## Exercise objective
Reproduce the listing that follows character for character, excluding its pictures.

__________________________________________________

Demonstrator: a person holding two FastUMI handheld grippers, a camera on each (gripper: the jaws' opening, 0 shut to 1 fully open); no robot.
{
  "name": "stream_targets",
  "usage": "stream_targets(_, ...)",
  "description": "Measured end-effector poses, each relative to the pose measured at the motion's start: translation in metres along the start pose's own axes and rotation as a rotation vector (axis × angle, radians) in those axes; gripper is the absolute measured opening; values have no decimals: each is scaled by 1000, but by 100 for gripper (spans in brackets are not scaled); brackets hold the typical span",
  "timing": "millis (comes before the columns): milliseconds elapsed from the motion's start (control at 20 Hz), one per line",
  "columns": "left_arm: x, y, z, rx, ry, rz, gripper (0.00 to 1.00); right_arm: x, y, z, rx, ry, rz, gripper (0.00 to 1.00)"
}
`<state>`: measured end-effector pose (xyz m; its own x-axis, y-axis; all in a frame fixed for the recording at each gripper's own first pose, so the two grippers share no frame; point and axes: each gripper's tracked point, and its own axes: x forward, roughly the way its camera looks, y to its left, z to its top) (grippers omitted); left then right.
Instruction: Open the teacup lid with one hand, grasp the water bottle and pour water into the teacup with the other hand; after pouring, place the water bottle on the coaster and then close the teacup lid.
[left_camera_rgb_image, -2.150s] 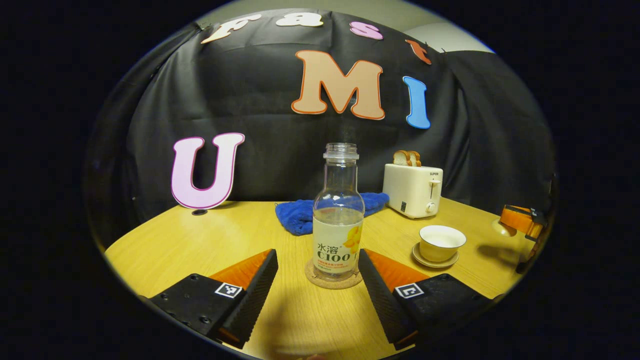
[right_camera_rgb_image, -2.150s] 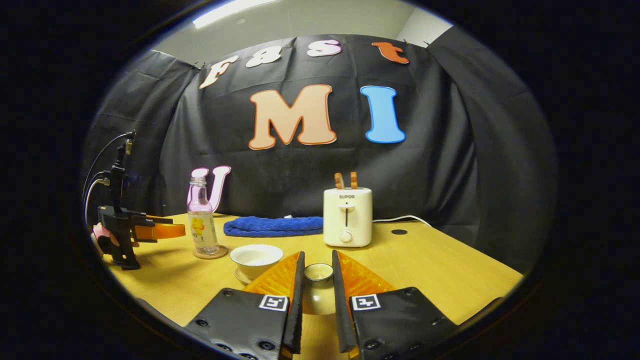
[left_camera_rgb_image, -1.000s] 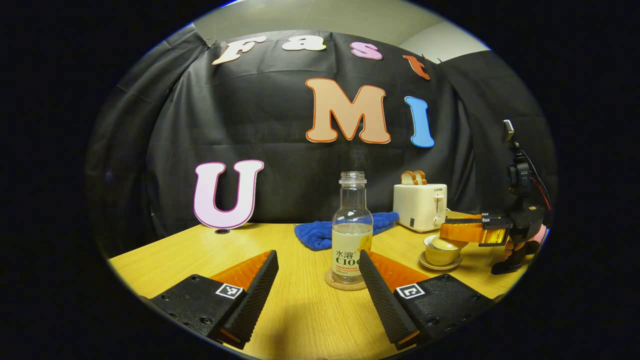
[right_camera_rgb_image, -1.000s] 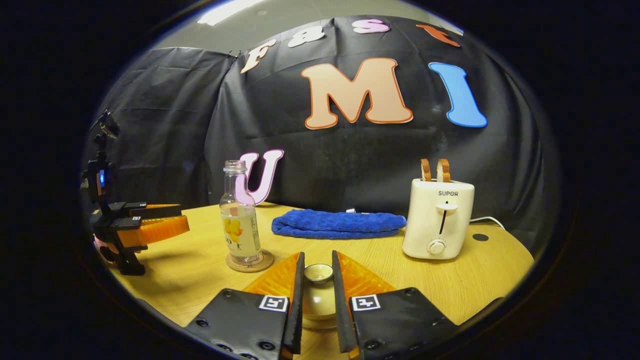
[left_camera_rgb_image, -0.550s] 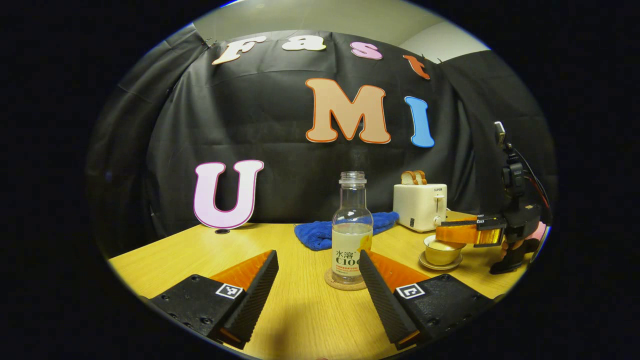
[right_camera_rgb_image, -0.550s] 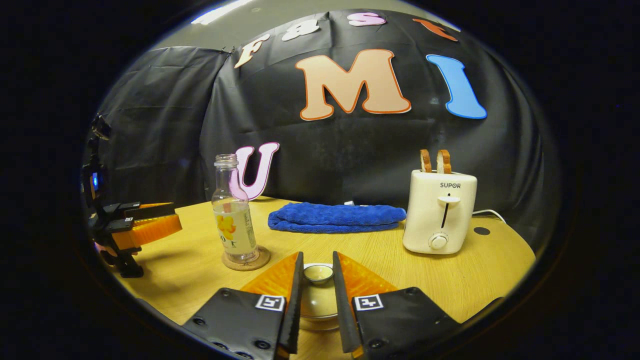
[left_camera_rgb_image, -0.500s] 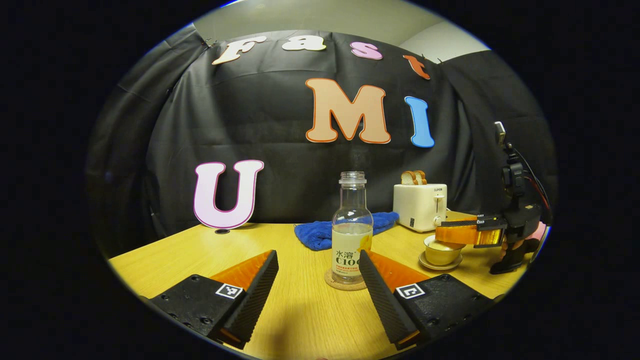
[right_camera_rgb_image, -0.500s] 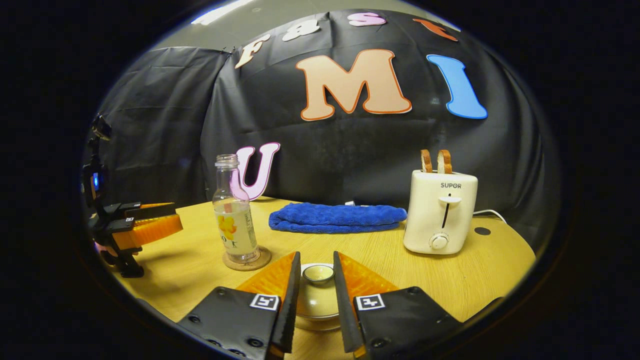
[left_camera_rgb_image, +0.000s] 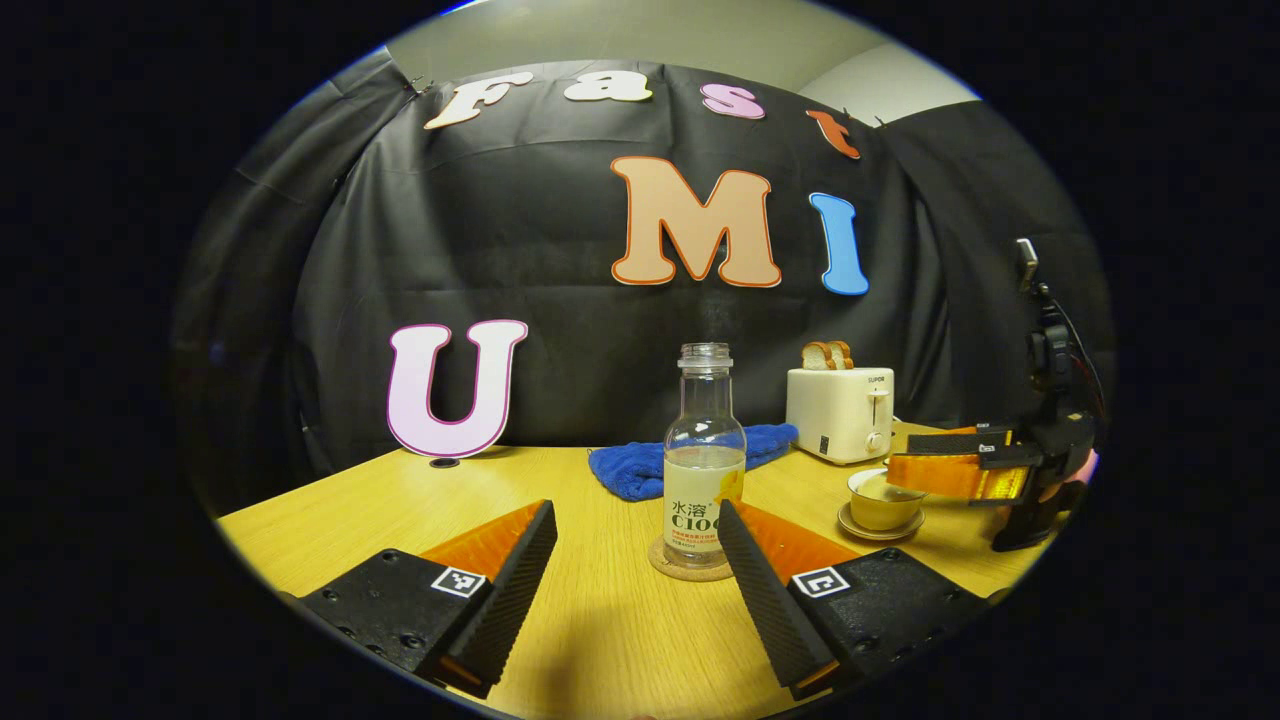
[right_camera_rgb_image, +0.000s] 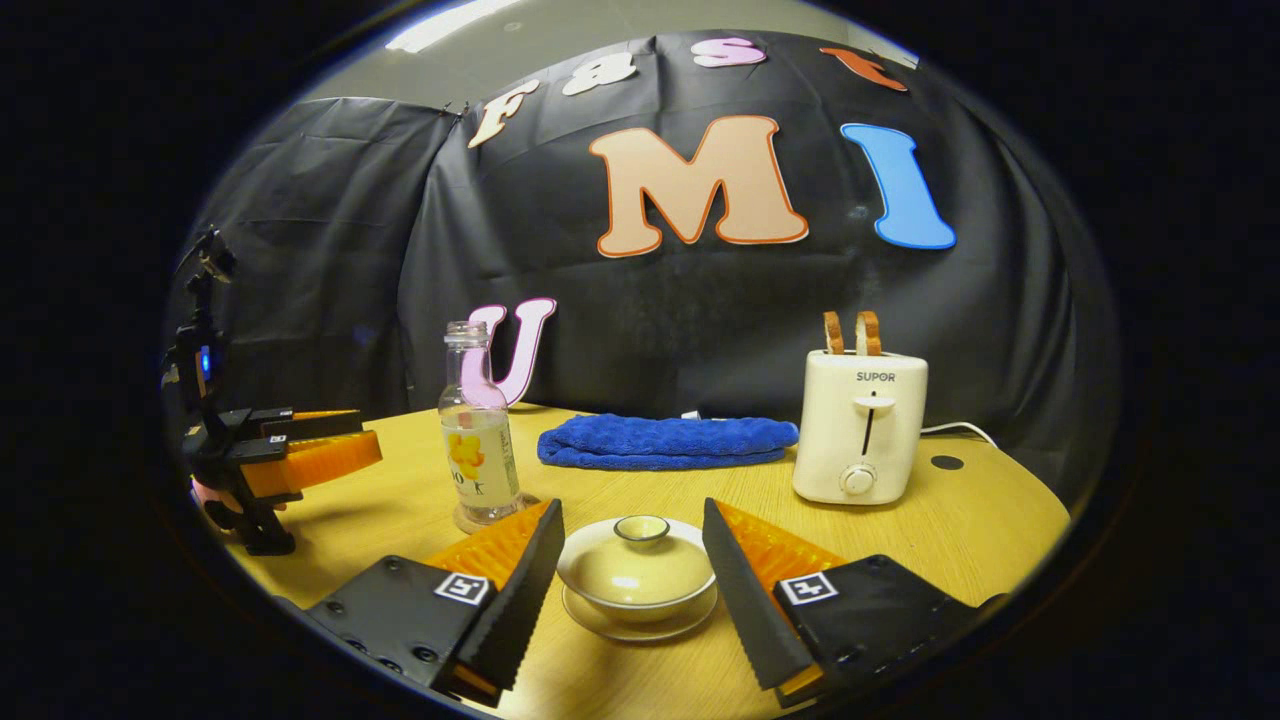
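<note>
The cream teacup (right_camera_rgb_image: 640, 590) stands on its saucer (right_camera_rgb_image: 640, 625) with the lid (right_camera_rgb_image: 640, 560) resting on it. My right gripper (right_camera_rgb_image: 632, 505) is open, one finger on each side of the cup, touching neither cup nor lid. The clear water bottle (left_camera_rgb_image: 704, 450), partly full, stands upright on the round cork coaster (left_camera_rgb_image: 688, 562). My left gripper (left_camera_rgb_image: 635, 507) is open just short of the bottle, not touching it. In the left gripper view the right gripper (left_camera_rgb_image: 950, 470) hovers by the teacup (left_camera_rgb_image: 875, 510). In the right gripper view the left gripper (right_camera_rgb_image: 320, 450) hangs left of the bottle (right_camera_rgb_image: 478, 450).
A cream toaster (right_camera_rgb_image: 860, 435) holding two bread slices stands at the back right. A folded blue towel (right_camera_rgb_image: 665, 440) lies behind the bottle and cup. All of it rests on the wooden table (left_camera_rgb_image: 600, 640), close to the black cloth wall.
My right gripper has opened and let go of the lid, which now rests on the teacup. The left gripper stays open and still near the bottle.
</note>
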<state>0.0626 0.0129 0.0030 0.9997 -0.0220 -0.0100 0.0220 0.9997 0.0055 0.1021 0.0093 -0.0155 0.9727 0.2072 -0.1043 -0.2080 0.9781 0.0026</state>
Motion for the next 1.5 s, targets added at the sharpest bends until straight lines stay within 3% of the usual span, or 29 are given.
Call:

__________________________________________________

## Final answer
Demonstrator: a person holding two FastUMI handheld grippers, a camera on each (gripper: the jaws' opening, 0 shut to 1 fully open); no robot.
{
  "name": "stream_targets",
  "usage": "stream_targets(_, ...)",
  "description": "Measured end-effector poses, each relative to the pose measured at the motion's start: translation in metres along the start pose's own axes and rotation as a rotation vector (axis × angle, radians) in those axes; gripper is the absolute measured opening; values have no decimals: each is scaled by 1000, but by 100 for gripper (spans in brackets are not scaled); brackets hold the typical span",
  "timing": "millis (comes before the columns): milliseconds elapsed from the motion's start (control at 20 Hz), one per line",
  "columns": "left_arm: x, y, z, rx, ry, rz, gripper (0.00 to 1.00); right_arm: x, y, z, rx, ry, rz, gripper (0.00 to 1.00)"
}
`<state>`: measured end-effector pose (xyz m; its own x-axis, y-axis; all in a frame fixed for the recording at each gripper's own first pose, so the two grippers share no frame; point and axes: each gripper's tracked point, and its own axes: x forward, roughly the way its camera looks, y to its left, z to its top) (grippers omitted); left then right.
Instruction: Open the teacup lid with one hand, grasp the water bottle and pour water into the teacup with the other hand; after pouring, place the water bottle on the coaster and then close the teacup lid.
[left_camera_rgb_image, -2.150s] 
[right_camera_rgb_image, -2.150s] 
[left_camera_rgb_image, -1.000s] 
[right_camera_rgb_image, -1.000s] 
[left_camera_rgb_image, -0.550s] 
[right_camera_rgb_image, -0.550s] 
[left_camera_rgb_image, -0.500s] 
[right_camera_rgb_image, -0.500s] 
[left_camera_rgb_image, +0.000s] 
[right_camera_rgb_image, +0.000s] 
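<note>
The cream teacup (right_camera_rgb_image: 640, 590) stands on its saucer (right_camera_rgb_image: 640, 625) with the lid (right_camera_rgb_image: 640, 560) resting on it. My right gripper (right_camera_rgb_image: 632, 505) is open, one finger on each side of the cup, touching neither cup nor lid. The clear water bottle (left_camera_rgb_image: 704, 450), partly full, stands upright on the round cork coaster (left_camera_rgb_image: 688, 562). My left gripper (left_camera_rgb_image: 635, 507) is open just short of the bottle, not touching it. In the left gripper view the right gripper (left_camera_rgb_image: 950, 470) hovers by the teacup (left_camera_rgb_image: 875, 510). In the right gripper view the left gripper (right_camera_rgb_image: 320, 450) hangs left of the bottle (right_camera_rgb_image: 478, 450).
A cream toaster (right_camera_rgb_image: 860, 435) holding two bread slices stands at the back right. A folded blue towel (right_camera_rgb_image: 665, 440) lies behind the bottle and cup. All of it rests on the wooden table (left_camera_rgb_image: 600, 640), close to the black cloth wall.
My right gripper has opened and let go of the lid, which now rests on the teacup. The left gripper stays open and still near the bottle.
</note>
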<state>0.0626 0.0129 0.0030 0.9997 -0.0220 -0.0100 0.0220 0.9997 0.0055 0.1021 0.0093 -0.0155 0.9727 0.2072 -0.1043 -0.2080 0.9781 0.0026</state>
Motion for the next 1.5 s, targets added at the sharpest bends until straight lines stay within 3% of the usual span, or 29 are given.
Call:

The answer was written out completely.